Key words: laterite, petroplinthite, plinthite
INTRODUÇÃO
Dentre as terras raras, o cério (Ce) é especialmente interessante nos estudos de pedogênese devido às suas peculiaridades sob condições naturais. O elemento pode ocorrer na forma reduzida Ce3+ como a maioria dos lantanídeos, ou ainda, como Ce4+ em condições oxidantes, precipitando-se na forma de CeO2 a partir de soluções enriquecidas no elemento. O intemperismo de minerais primários, tais como micas e felsdspatos alcalinos, podem ser responsáveis pelo fornecimento de Ce3+ à solução do solo (Beauvais & Roquin, 1996). O mineral aí formado pela precipitação de Ce3+ é a cerianita (CeO2) e poucos são os relatos de sua ocorrência sob condições continentais (Braun et. al. 1990). Mais freqüentes são os estudos de nódulos de ferro e manganês em ambientes marinhos (Piper, 1974).
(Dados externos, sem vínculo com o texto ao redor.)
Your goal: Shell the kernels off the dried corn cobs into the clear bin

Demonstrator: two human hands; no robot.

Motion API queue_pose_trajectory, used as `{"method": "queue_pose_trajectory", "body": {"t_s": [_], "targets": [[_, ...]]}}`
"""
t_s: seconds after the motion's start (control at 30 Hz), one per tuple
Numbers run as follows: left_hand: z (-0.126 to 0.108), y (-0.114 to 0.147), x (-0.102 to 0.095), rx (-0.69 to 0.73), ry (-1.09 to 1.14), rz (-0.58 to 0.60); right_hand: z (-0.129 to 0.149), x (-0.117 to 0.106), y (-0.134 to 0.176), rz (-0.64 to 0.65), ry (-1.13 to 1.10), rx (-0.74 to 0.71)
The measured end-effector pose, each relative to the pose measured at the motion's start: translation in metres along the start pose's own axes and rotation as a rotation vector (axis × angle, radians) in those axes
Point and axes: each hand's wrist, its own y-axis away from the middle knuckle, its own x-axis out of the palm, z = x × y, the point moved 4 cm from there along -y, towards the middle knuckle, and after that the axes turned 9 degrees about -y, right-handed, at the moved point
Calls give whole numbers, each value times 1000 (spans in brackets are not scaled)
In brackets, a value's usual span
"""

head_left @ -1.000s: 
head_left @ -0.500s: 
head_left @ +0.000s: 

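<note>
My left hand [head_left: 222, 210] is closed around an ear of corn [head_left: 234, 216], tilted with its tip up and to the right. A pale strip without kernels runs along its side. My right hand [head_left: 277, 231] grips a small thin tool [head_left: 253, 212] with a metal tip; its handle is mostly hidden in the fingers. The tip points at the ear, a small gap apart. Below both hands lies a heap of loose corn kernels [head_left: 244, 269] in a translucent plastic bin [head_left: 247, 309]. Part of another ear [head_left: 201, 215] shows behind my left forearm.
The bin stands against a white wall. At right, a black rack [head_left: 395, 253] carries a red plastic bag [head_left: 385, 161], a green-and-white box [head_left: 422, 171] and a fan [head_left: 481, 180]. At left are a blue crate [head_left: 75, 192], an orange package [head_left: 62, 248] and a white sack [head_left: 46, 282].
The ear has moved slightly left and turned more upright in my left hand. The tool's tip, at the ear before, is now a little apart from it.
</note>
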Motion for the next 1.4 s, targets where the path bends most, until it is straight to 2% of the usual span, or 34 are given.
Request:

Variações do estado de oxidação em ambientes que passam de francamente redutores a oxidantes, costumam se dar associados à oscilação do lençol freático nos baixos níveis topográficos das paisagens tropicais, onde, a partir do forte intemperismo, acumula-se ferro e, as vezes, manganês na forma de nódulos e concreções. Esses horizontes são comumente denominados de lateríticos ou ferricretes. O termo ferricrete foi utilizado aqui para designar os depósitos ricos em ferro que são duros ou cimentados, sem ter necessariamente conotação genética (Bourman, 1993, Ollier, 1991 e Milnes et al., 1985). São nestes ambientes que acumulações de Ce foram descritas em perfis de intemperismo desenvolvidos sobre diferentes litologias: rochas ígneas básicas, alcalinas e ácidas na África tropical (Beauvais et al., 1990, Beauvais & Roquin, 1996) e rochas alcalinas no Brasil são alguns dos exemplos citados na literatura (Braun et al. 1990, Roquin, 1990), sendo escassa as informações da presença de elementos do grupo das terras raras (ETR) em perfis ferricretes desenvolvidos de rochas sedimentares.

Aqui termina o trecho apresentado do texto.